La contre-attaque judiciaire du patron de Pixcom vise aujourd’hui à récupérer les fonds qu’il assure ne pas avoir touchés et à retracer les flux financiers. « Je reconnais avoir reçu deux versements pour un montant total de 300 000 dollars, mais il manque un million d’euros auxquels il faut ajouter les dommages et intérêts que je réclame, assure Alain Barbier. J’ai été attaqué par l’Acnoa en France et j’ai gagné. J’ai été poursuivi en diffamation en Algérie par Mustapha Berraf [vice-président de l’Acnoa et président du Comité olympique algérien] et j’ai encore gagné ce procès. »

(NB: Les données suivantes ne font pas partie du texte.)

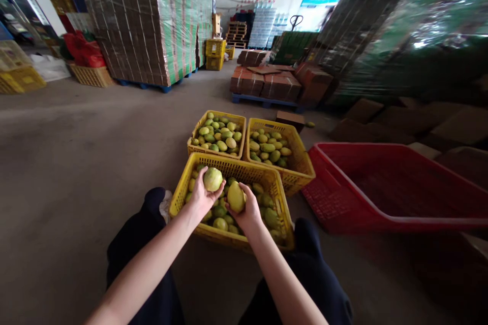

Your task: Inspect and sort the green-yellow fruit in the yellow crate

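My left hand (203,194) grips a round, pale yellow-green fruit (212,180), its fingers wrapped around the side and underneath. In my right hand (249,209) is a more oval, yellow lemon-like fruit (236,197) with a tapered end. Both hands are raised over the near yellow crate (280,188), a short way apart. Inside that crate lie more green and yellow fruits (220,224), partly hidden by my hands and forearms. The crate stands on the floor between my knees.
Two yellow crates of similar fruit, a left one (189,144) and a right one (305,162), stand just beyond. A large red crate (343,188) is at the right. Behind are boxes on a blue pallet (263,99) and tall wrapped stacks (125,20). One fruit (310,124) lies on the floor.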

Les sommes versées dans le cadre de la solidarité olympique ont-elles été détournées ? En l’état actuel, rien ne permet de l’affirmer. « J’ai déjà eu à gérer des affaires d’impayés commerciaux, mais de là à devoir rembourser des versements que je n’ai pas perçus, je n’ai jamais vu cela, s’emporte Alain Barbier. Il faut que la lumière soit faite, ma crédibilité est en jeu. Le CIO ne fait rien pour mettre un terme à cette mascarade malgré les nombreuses alertes qu’il a reçues, y compris par voie d’huissier. »
Zones d’ombre
Lassana Palenfo, actuellement suspendu de la présidence de l’Acnoa après une élection contestée en mai 2017, n’a pas répondu aux questions du Monde. L’avocate de l’Acnoa, malgré plusieurs relances, n’a pas donné suite non plus. Egalement sollicité, le CIO a refusé de s’exprimer « sur une affaire en cours ». L’institution, dont le siège est situé à Lausanne, en Suisse, estime par ailleurs que ce conflit « concerne uniquement l’Acnoa et non le CIO ».
L’argument est contestable, car le village africain a été financé grâce au mécanisme de solidarité olympique qui « a pour mission d’organiser l’assistance aux comités nationaux olympiques, en particulier à ceux qui en ont le plus grand besoin, à travers des programmes pluridimensionnels axés sur le développement des athlètes, la formation des entraîneurs, des dirigeants sportifs, et la promotion des valeurs olympiques ». Or, si la commission de la solidarité olympique, dont le budget 2009-2012 était de 311 millions de dollars (environ 235 millions d’euros à l’époque), bénéficie selon les textes du CIO « d’une autonomie financière, technique et administrative », elle « rend compte à la commission exécutive et au président du CIO, en les tenant régulièrement informés des principales décisions prises ».
Dans sa plainte, Me Emmanuelle Goby, avocate d’Alain Barbier, rappelle que « seul le CIO […] est habilité, au titre de la solidarité olympique, à régler les prestataires de l’Acnoa pour le compte de l’Acnoa ». Me Goby déplore que l’institution n’a pas « accepté de répondre aux demandes d’informations qui lui ont été adressées sur la question des prétendus règlements qu’il [le CIO] aurait opérés pour le compte de l’Acnoa dans l’intérêt de la société Pixcom ». Ce silence ne permet pas d’éclaircir pour le moment les différentes zones d’ombre de ce dossier.